Девушки подружились быстро. Анна ахала, когда Мари рассказывала ей свою историю, охотно пролила над ней несколько жарких слезинок, напоила гостью чаем, разрешила поиграть с Митенькой и даже подарила фотографии — Митя-старший в белой рубашке и почему-то с теннисной ракеткой и Митенька-младший на деревянной лошадке с саблей, похожий на сказочного принца. Об уголовном прошлом беглого Дмитрия, о его местонахождении и о его родственниках Анна, увы, ничего не знала.

Мари еще постояла на пороге, а потом, уходя, робко спросила у Анны:

— Анечка… можно одну просьбу… пожалуйста… я вдруг поняла, что это для меня — единственный способ выжить.

— Конечно, говори.

— Я тебе тоже пришлю фотографии. Свои и дочки, когда родится. И буду присылать регулярно. Пусть Митенька их видит. А вдруг… вдруг так получится… ты понимаешь… Не с ней, так… так со мной… я ведь всего на неполных двадцать лет, всего на девятнадцать лет его старше. Жизнь — она такая непредсказуемая. Я его дождусь, Анечка. Я любить его буду. Он будет такой же, как отец, только лучше. Ты его воспитаешь настоящим, честным, порядочным мужчиной. Аня, я тебе самой лучшей невесткой в мире буду, клянусь. Ты нигде такой не найдешь. Я тебя очень прошу. Если получится.

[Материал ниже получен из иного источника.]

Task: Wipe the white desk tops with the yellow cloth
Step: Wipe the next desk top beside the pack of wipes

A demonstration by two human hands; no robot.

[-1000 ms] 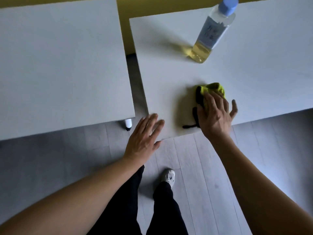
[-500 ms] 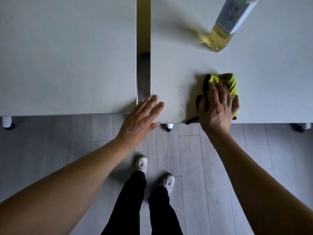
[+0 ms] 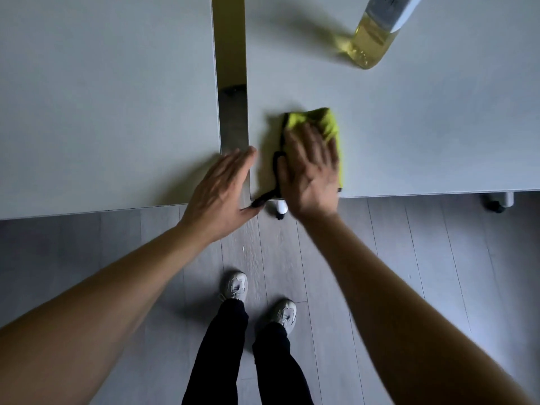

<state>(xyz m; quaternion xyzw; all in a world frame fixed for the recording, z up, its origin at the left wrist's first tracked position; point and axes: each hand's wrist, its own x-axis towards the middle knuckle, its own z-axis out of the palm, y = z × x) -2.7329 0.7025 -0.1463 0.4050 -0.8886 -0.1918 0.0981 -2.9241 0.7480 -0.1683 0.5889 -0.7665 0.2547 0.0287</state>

Испуганная Анна пообещала своей взбалмошной гостье обязательно показывать Митеньке фотографии, которые та пришлет, и, если получится, стать ее свекровью, а потом долго-долго сидела на стуле, скрестив руки и глядя в пол. Сняла телефонную трубку и позвонила домой Олегу. Попросила жену позвать Олега.

— Ты что, Анечка, что же ты так неостор… — начал было Олег взволнованным шепотом, но Анна решительно его оборвала:

— Сегодня или никогда, Олег.

— Но…

— Сегодня ты выберешь — или жена, или я. Объяснись с ней или порви со мной. Если ты не объяснишься сегодня и завтра же не подашь на развод — я с завтрашнего дня считаю себя свободной женщиной. Извини, но это окончательное решение. — Анна повесила трубку.

Ей было за что сказать спасибо странной угловатой девушке, неожиданно пришедшей на порог ее дома и напомнившей о самой странной любви в ее жизни.

Уложив кудрявого Митеньку спать, Анна в ту ночь еще долго сидела под ночником, перебирая старые фотографии. Ее мама в свадебном платье была прекрасна, как принцесса, и Анна поняла, что свое платье тоже сошьет на заказ. Ей хотелось праздника, как символа освобождения.